In passing over the country which they once occupied, there is little to stimulate historical interest, beyond the general idea of their power and military renown. Their history is connected with the rise and influence of one of our most distinguished anti-revolutionary citizens, Sir William Johnson. The influence he obtained over them was never exceeded, if equalled by that of any other man of European lineage. He moulded them to his purposes in peace and war. They followed him in his most perilous expeditions, and sustained him manfully, as we know, in the two great contests to whose successful issue he owed his laurels, namely, Lake George and Niagara. So completely identified were they in feeling and policy with this politic and brave man, that after his death, which happened at the crisis of ’76, they transferred their attachment to his family, and staking their all on the issue, abandoned their beloved valley and the bones of their fathers, and fled to the less hospitable latitudes of Canada, from which they have never permanently returned.

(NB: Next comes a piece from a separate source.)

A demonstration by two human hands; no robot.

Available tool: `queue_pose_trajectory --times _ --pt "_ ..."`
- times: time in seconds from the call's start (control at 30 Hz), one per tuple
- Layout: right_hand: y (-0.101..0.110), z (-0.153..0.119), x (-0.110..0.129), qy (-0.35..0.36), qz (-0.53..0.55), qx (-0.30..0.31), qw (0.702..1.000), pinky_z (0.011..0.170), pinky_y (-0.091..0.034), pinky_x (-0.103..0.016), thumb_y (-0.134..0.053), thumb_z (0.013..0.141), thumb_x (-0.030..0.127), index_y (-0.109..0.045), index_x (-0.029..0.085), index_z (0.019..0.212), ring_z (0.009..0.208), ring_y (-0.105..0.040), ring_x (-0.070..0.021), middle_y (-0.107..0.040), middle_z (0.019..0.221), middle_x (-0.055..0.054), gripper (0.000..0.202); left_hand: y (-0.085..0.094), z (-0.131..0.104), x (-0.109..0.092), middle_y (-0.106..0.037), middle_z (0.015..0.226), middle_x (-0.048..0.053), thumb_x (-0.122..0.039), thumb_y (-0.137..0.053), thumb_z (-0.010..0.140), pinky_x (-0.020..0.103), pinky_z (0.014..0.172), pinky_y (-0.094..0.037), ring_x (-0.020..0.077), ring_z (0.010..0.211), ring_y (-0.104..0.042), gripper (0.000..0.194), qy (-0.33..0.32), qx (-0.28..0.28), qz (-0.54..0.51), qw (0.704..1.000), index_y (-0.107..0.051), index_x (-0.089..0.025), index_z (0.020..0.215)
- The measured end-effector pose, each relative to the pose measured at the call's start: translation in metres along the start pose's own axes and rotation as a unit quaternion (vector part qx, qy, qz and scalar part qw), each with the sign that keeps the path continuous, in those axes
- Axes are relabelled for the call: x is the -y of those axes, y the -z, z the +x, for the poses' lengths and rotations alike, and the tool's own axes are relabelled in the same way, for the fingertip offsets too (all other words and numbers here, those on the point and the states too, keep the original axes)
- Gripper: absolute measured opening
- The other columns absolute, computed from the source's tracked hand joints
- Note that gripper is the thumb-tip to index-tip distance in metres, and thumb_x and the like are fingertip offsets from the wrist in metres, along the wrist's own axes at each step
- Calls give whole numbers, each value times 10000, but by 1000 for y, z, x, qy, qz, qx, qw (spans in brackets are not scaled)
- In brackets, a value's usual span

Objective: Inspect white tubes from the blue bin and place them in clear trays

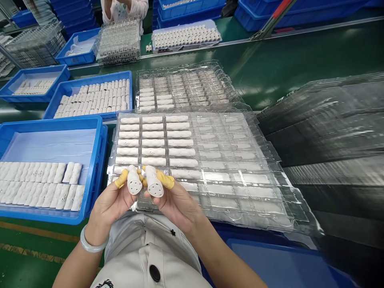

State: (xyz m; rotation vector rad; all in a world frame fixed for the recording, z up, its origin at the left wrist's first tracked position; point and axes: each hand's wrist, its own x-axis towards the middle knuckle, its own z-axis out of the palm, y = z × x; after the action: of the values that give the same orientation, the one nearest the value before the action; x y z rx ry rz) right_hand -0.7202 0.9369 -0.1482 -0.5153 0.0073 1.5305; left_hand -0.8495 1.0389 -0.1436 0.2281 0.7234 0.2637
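Note:
My left hand (115, 200) grips a white ceramic piece (134, 181), a short wavy-sided cylinder whose holed end faces me. Between the fingers of my right hand (177, 200) is a second white ceramic piece (154, 182) of the same kind, also with small holes in its end. Yellow covers wrap several fingertips on both hands. Just beyond my hands lies a clear plastic tray (207, 176) with rows of pockets. White pieces lie on their sides in its left columns; the columns to the right look hazy through the plastic.
To the left, a blue bin (54, 140) holds rows of white pieces, with another filled blue bin (93, 96) behind it. More clear trays (183, 86) lie farther back. Stacked dark sheets (330, 148) stand at right. A co-worker's sleeve (139, 10) shows across the green bench (300, 60).

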Motion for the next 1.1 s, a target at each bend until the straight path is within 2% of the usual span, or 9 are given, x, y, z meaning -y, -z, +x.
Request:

Some twenty or more persons of this tribe are mingled as residents of the villages of their brethren, the Senecas, Tuscaroras, and Oneidas. A much greater number exist with intermixture of other kindred tribes, in the St. Regis canton of St. Lawrence county; but the greater number of the parent tribe reside on lands appropriated for their use by the British government, at Brantford, on the Grand river of Canada West. To this place at the close of the war, they followed their distinguished leader, Thayendanegea, the Jephtha of his tribe, who, against the custom of birth and descent, and every other obstacle, after the failure of the line of wise and brave chiefs to lead them to battle, was made their Tekarahogea and leader, and displayed a degree of energy and firmness of purpose, which few of the aboriginal race in America have ever equalled.